È l’opera di Dio, non la nostra: portare ai poveri un lieto messaggio, ai prigionieri la liberazione, ai ciechi la vista, la libertà agli oppressi. Se Gesù nel rotolo ha trovato questo passo, oggi lo continua a leggere nella biografia di ognuno di noi. Primariamente perché, fino all’ultimo giorno, è sempre Lui a evangelizzarci, a liberarci dalle prigioni, ad aprirci gli occhi, a sollevare i pesi caricati sulle nostre spalle. E poi perché, chiamandoci alla sua missione e inserendoci sacramentalmente nella sua vita, Egli libera anche altri attraverso di noi. In genere, senza che ce ne accorgiamo. Il nostro sacerdozio diventa un ministero giubilare, come il suo, senza suonare il corno né la tromba: in una dedizione non gridata, ma radicale e gratuita. È il Regno di Dio, quello che narrano le parabole, efficace e discreto come il lievito, silenzioso come il seme. Quante volte i piccoli l’hanno riconosciuto in noi? E siamo capaci di dire grazie?

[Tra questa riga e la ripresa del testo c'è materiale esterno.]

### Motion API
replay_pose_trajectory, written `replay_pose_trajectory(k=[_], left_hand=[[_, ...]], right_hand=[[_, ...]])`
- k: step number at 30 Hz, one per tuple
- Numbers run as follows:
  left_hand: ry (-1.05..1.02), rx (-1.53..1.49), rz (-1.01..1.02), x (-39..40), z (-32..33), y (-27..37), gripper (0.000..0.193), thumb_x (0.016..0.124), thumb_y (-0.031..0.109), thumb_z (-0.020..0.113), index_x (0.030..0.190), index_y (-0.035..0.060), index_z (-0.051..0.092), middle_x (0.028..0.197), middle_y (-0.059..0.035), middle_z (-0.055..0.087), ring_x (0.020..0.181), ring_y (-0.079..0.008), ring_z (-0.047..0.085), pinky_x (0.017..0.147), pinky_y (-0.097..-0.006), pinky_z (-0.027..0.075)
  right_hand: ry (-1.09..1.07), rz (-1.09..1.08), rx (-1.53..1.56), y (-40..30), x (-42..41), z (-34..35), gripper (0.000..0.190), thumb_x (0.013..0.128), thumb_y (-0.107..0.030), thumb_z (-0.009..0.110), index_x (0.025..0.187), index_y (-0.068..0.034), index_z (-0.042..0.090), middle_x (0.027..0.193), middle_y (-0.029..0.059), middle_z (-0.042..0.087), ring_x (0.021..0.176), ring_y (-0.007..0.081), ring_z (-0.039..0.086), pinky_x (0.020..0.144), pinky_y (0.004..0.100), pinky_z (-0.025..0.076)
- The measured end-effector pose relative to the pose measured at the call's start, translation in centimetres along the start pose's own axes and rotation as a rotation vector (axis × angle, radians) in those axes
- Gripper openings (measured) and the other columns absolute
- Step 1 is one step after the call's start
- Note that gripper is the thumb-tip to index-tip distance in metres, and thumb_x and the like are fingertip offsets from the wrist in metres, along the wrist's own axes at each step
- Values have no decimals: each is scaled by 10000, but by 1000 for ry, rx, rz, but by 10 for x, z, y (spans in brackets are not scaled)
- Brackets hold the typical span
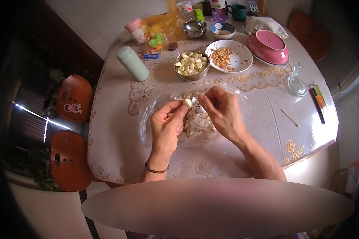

Dio solo sa quanto la messe sia abbondante. Noi operai viviamo la fatica e la gioia della mietitura. Viviamo dopo Cristo, nel tempo messianico. Bando alla disperazione! Restituzione, invece, e remissione dei debiti; ridistribuzione di responsabilità e di risorse: il popolo di Dio si attende questo. Vuole partecipare e, in forza del Battesimo, è un grande popolo sacerdotale. Gli oli che in questa solenne celebrazione consacriamo sono per la sua consolazione e la gioia messianica.

Il campo è il mondo. La nostra casa comune, tanto ferita, e la fraternità umana, così negata, ma incancellabile, ci chiamano a scelte di campo. Il raccolto di Dio è per tutti: un campo vivo, in cui cresce cento volte più di quello che si è seminato. Ci animi, nella missione, la gioia del Regno, che ripaga ogni fatica. Ogni contadino, infatti, conosce stagioni in cui non si vede nascere nulla. Non ne mancano anche nella nostra vita. È Dio che fa crescere e che unge i suoi servi con olio di letizia.

Cari fedeli, popolo della speranza, pregate oggi per la gioia dei sacerdoti. Venga a voi la liberazione promessa dalle Scritture e alimentata dai Sacramenti. Molte paure ci abitano e tremende ingiustizie ci circondano, ma un mondo nuovo è già sorto. Dio ha tanto amato il mondo da dare a noi il suo Figlio, Gesù. Egli unge le nostre ferite e asciuga le nostre lacrime. «Ecco, viene con le nubi» (Ap 1,7). Suo è il Regno e la gloria nei secoli. Amen.